NOTA DE REPÚDIO DOS TRABALHADORES DA EBC AO COMPORTAMENTO DO GERENTE-EXECUTIVO ALBERTO COURA

Os trabalhadores e trabalhadoras da EBC, com apoio da Comissão de Empregados, e  seus representantes no Conselho de Administração, repudiam o comportamento praticado pelo gerente-executivo da Agência Brasil, Alberto Coura, contra o repórter e correspondente em Porto Alegre, Daniel Isaía.
Em grupo de Whatsapp utilizado para troca de mensagens entre chefes e correspondentes da Agência Brasil, Alberto Coura criticou o repórter por uma suposta falha na cobertura da sentença do juiz Sérgio Moro que levou a condenação do ex-presidente Lula em primeira instância.
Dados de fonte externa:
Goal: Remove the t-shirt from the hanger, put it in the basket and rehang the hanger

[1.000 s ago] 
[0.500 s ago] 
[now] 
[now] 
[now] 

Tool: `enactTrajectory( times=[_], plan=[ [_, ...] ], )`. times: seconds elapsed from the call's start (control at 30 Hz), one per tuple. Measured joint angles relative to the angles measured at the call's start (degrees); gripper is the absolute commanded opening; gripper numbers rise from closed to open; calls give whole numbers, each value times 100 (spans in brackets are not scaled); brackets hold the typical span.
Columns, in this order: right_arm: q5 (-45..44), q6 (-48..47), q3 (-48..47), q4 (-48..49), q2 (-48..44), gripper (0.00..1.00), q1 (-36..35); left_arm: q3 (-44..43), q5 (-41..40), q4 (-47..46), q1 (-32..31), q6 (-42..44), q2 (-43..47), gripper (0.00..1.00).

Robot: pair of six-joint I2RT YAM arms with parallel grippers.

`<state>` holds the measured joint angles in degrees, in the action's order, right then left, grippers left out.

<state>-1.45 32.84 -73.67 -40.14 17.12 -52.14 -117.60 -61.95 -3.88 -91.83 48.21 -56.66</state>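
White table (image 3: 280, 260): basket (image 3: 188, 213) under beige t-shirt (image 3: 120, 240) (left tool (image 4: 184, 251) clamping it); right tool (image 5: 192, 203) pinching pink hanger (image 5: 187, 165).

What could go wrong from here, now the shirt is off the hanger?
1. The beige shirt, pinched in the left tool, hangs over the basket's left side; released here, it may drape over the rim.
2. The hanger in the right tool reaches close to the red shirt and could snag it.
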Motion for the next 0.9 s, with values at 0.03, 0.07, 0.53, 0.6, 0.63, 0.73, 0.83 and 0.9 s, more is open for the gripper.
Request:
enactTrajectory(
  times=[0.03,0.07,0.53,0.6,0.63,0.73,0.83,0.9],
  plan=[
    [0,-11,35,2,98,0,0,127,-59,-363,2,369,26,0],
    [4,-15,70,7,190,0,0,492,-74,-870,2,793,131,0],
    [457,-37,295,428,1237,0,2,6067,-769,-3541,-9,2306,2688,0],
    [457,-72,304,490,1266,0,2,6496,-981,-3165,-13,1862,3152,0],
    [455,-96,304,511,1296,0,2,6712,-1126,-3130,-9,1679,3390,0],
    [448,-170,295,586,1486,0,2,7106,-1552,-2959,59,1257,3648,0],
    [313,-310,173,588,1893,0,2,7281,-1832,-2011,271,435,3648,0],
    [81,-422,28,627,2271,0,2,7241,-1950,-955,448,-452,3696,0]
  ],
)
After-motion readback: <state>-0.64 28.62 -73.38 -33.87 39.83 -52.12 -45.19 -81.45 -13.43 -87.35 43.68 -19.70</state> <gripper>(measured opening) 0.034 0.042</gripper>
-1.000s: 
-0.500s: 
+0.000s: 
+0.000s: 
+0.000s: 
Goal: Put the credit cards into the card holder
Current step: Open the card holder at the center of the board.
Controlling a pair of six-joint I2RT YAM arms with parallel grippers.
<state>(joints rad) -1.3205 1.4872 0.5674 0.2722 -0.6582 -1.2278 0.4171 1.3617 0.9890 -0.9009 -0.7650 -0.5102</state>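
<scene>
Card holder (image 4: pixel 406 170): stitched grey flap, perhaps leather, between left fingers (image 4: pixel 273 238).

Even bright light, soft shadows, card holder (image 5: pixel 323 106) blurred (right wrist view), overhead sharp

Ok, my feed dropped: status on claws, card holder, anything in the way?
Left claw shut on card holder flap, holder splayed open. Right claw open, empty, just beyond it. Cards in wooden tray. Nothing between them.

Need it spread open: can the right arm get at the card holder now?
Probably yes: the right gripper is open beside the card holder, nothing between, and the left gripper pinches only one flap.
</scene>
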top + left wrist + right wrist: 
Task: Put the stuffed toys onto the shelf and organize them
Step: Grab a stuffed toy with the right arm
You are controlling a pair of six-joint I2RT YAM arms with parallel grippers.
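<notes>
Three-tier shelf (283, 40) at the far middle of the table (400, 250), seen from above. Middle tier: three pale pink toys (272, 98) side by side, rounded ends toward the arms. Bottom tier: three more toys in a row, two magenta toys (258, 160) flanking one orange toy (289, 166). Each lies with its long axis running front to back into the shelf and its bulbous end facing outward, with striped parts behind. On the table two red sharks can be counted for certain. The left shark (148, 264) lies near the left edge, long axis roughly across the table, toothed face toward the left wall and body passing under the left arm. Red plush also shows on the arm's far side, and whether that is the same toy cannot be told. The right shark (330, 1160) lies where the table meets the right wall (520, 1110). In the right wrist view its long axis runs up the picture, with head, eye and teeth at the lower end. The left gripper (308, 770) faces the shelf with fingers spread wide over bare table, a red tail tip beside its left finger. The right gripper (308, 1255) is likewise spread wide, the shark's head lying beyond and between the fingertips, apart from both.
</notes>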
“Daniel Isaía, lamento sua conduta no dia de hoje na cobertura dos processos da Lava Jato. Embora tenha sido alertado desde o início da manhã por Aécio Amado – seu chefe de reportagem – sobre a possibilidade de uma decisão do caso Lula sair a qualquer momento, você desobedeceu.
 
Tratou com desleixo, descuido; não deu a atenção devida à orientação recebida. Você se manifestou quando a matéria havia sido feita e publicada por Brasília.
 
Não foi surpresa para mim que agências internacionais, contando com profissionais mais empenhados, tenham dado a nota da condenação de Lula muito antes da Agência Brasil.
 
Lamento também que dê argumentos àqueles que questionam as funções e a eficiência da EBC”
 
O repórter Daniel Isaía fazia seu horário de almoço no momento em que foi publicada a decisão do juiz Sérgio Moro. O magistrado estava com os autos do processo para sentença desde o dia 21 de junho. Há três semanas, a sentença estava para sair a qualquer momento.
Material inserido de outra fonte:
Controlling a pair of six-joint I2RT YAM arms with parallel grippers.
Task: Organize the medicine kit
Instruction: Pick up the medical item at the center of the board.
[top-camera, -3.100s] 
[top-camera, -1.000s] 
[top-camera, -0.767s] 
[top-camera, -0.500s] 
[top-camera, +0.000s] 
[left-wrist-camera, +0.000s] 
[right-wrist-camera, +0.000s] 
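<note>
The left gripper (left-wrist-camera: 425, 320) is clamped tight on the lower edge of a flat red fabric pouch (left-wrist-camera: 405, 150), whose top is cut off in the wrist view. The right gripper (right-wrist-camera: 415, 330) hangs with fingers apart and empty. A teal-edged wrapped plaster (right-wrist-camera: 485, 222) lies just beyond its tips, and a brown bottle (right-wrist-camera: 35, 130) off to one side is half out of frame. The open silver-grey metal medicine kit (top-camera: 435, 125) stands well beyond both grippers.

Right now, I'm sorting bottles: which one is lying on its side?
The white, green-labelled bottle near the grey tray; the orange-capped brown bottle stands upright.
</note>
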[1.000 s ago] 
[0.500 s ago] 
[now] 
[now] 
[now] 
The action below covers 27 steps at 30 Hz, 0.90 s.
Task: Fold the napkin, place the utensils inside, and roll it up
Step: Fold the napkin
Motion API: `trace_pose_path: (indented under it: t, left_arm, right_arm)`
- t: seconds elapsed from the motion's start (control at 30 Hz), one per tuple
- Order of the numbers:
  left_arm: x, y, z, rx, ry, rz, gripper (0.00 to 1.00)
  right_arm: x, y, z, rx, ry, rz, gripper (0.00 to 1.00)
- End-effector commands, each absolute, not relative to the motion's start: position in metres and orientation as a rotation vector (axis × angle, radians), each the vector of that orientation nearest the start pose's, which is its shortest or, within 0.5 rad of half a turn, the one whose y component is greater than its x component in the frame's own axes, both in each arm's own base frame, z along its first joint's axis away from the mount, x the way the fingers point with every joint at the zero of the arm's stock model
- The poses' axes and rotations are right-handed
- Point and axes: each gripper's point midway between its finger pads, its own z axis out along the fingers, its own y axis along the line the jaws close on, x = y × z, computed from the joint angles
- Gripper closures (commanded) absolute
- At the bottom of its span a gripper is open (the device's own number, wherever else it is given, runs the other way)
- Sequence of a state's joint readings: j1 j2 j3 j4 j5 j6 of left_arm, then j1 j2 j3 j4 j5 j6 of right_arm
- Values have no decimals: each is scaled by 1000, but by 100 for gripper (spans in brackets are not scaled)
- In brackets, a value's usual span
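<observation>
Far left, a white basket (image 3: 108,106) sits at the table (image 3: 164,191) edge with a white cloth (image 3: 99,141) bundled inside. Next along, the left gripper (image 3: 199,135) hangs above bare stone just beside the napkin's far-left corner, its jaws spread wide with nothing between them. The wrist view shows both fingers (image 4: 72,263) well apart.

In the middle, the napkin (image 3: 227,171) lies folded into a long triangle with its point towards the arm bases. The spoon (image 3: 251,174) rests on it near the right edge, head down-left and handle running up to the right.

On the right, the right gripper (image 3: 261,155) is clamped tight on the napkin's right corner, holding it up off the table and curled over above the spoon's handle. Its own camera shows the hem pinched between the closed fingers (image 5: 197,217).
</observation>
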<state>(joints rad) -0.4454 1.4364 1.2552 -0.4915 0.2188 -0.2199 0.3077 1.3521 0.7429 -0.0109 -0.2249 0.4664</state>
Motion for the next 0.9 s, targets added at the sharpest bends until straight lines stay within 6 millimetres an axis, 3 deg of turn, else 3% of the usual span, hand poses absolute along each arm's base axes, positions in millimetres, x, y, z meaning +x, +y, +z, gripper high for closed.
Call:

Alberto Coura busca eximir-se da sua culpa e de sua deficiência de planejamento ao atribuir ao repórter a responsabilidade pelo atraso na publicação da reportagem. Diversos veículos já possuíam reportagens parcialmente prontas, e inclusive chamou a atenção nas redes sociais que Veja e Estadão publicaram matérias mencionando uma pena de “X anos”, o que comprova que o texto já estava escrito aguardando apenas uma edição que por descuido não aconteceu antes da veiculação.
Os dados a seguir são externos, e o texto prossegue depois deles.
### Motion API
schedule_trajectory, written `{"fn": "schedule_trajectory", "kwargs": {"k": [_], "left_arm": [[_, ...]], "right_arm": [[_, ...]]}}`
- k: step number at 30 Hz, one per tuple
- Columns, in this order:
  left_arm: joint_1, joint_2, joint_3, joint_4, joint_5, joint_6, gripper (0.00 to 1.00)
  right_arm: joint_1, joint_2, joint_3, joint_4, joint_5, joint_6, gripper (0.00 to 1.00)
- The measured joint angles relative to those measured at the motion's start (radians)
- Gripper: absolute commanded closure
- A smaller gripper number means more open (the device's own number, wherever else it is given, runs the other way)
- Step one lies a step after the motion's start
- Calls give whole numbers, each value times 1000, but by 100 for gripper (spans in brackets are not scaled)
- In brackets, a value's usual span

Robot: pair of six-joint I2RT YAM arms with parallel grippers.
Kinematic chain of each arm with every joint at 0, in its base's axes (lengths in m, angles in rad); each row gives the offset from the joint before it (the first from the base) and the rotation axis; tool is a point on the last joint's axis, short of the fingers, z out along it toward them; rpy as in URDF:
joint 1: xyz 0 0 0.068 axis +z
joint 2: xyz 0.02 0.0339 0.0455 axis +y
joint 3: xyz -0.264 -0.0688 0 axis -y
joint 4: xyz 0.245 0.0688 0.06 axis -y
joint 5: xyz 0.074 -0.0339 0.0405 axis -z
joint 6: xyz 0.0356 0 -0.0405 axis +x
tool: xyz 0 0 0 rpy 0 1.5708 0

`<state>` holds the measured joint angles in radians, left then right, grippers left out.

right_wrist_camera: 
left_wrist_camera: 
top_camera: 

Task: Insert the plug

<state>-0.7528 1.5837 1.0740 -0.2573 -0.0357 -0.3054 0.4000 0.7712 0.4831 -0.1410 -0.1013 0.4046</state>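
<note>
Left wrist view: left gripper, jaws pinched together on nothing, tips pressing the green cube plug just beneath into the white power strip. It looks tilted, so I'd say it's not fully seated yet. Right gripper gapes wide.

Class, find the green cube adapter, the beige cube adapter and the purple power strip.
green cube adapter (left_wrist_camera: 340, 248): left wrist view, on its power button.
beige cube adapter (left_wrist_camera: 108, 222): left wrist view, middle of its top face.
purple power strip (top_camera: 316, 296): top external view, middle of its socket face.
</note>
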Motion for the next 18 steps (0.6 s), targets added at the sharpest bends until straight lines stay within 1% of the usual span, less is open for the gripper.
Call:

Houvesse planejamento, a Agência Brasil teria feito o mesmo, ficando responsável pela publicação do texto algum editor que estivesse em expediente no momento do ocorrido. Houvesse planejamento, a Agência Brasil também teria um correspondente em Curitiba, acompanhando de forma mais precisa todo o julgamento da Operação Lava-Jato, assim como fazem todos os veículos jornalísticos de algum vulto no Brasil.
Ressalta-se que um repórter de Brasília, Rio de Janeiro ou São Paulo teria as mesmas possibilidades de cobertura do que um correspondente em Porto Alegre, já que estamos falando de um fato ocorrido em Curitiba. Portanto, ante a falta de preparação prévia já mencionada, seria plausível que assumisse a pauta a pessoa que no momento do ocorrido estivesse posicionada de frente a um computador e a um telefone.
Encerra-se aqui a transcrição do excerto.